'Italian design, German engineering...' - 'All you'd expect in a British car.'
Start their day with a toast to European automotive excellence. Our themed mugs feature clever slogans and stylish designs that will make every coffee break a celebration of their car passion.
'Italian design, German engineering...' - 'All you'd expect in a British car.'
"Why do they do that?"
CLOTHES-HORSES OF THE ART SCENE
'Why don't you just pull over and let them pass already?!?'
"I didn't complain, when you crashed the computer."
Clown throws a bucket of confetti over car at 'Jimbo's carwash'.

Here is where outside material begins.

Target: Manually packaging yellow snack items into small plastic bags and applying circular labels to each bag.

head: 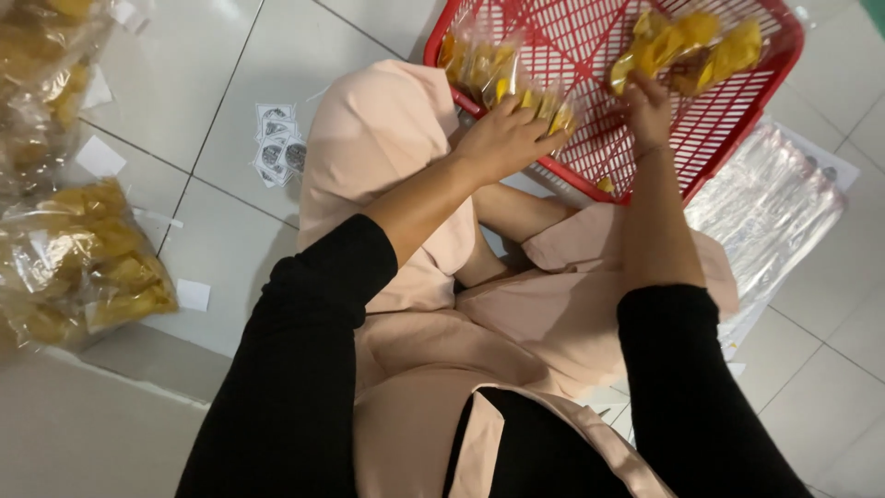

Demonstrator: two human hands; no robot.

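Left hand point(502, 138): closed on clear snack packet point(544, 103), at red basket point(737, 120) rim.
Right hand point(648, 109): gripping yellow chip packet point(668, 41) above it.

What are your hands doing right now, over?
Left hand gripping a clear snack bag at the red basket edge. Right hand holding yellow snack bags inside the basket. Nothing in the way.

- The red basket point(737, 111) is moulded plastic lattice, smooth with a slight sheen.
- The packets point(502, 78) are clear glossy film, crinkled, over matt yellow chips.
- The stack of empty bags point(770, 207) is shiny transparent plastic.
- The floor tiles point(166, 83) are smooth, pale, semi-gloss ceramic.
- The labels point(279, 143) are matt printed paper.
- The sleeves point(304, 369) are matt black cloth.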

Vehicles are having their own election. These are the candidates. The ambulance appeals to voters who think health care is most important. Voters focusing on education issues favor the school bus. And those wanting family-friendly policies are backing the minivan. The tractor is an expert on agricultural issues, and the import is a free trade advocate. Those voters concerned about environmental issues like the electric hybrid, and those wanting a strong military support the Jeep. What's t
"I need to tinkle."
Road sign: 'No Passing Zone... This, too, shall pass.'
"I hear you bought a new classic car."
Dog Park
Micro Psychiatry Clinic. You have a full schedule today, Doctor. The helium atom will be here to work on his fear of heights. The white blood cell with a germ phobia and amoeba with separation anxiety are coming in. The DNA molecule will be here about an identity crisis. And here, in the sports car, comes a new patient, a carbon-14 isotope. Ah, looks like he's going through a half-life crisis!
Sailor in Car.
There's no such thing as a triple carburetor bypass!
Man has a picture of a rolls on his garage door...the car inside is very different.
Under pressure.
"Would you please step into the garage? Your car and I need to have a word with you."
"We don't call them 'horns' anymore. They're interactive audio crash deterrent stimulators."
We need a Europe of U-turns.
Coexist. Coexhaust.
'Enough already. It's a car, not a transporter.'
Deflator mouse
"I'd like a new tire for my 1976 Chevy Chevette."
Useless add-ons.
Motor Tourism
A man in a car waits for a large herd of cows to cross the road; once they have crossed he finds a cow sitting in the passenger seat of his car.
"As you can hear, it has an engine that purrs ... '
'You don't have a license and registration, do you?'
"G.P.S. FOR GUYS"
"Tell Mrs. Pomeroy we've found the source of that strange hint of musk."
The Slug Replaces the Cheetah as the Fastest Animal on Earth.
"The car is in the garage, but I had to drive over the lawnmower."
Wonders of Evolution: This species has developed an unusual protective shell.
Some cars need a backseat steering wheel.
My other car has a bumper sticker that says this on it too.
Liven up their living space with our European car-themed pillows, perfect for a car lover's cozy corner.
Find the perfect automotive artwork with our European car enthusiast prints, designed to impress and inspire.
Check out our range of European car enthusiast T-shirts to showcase their passion in every casual outing.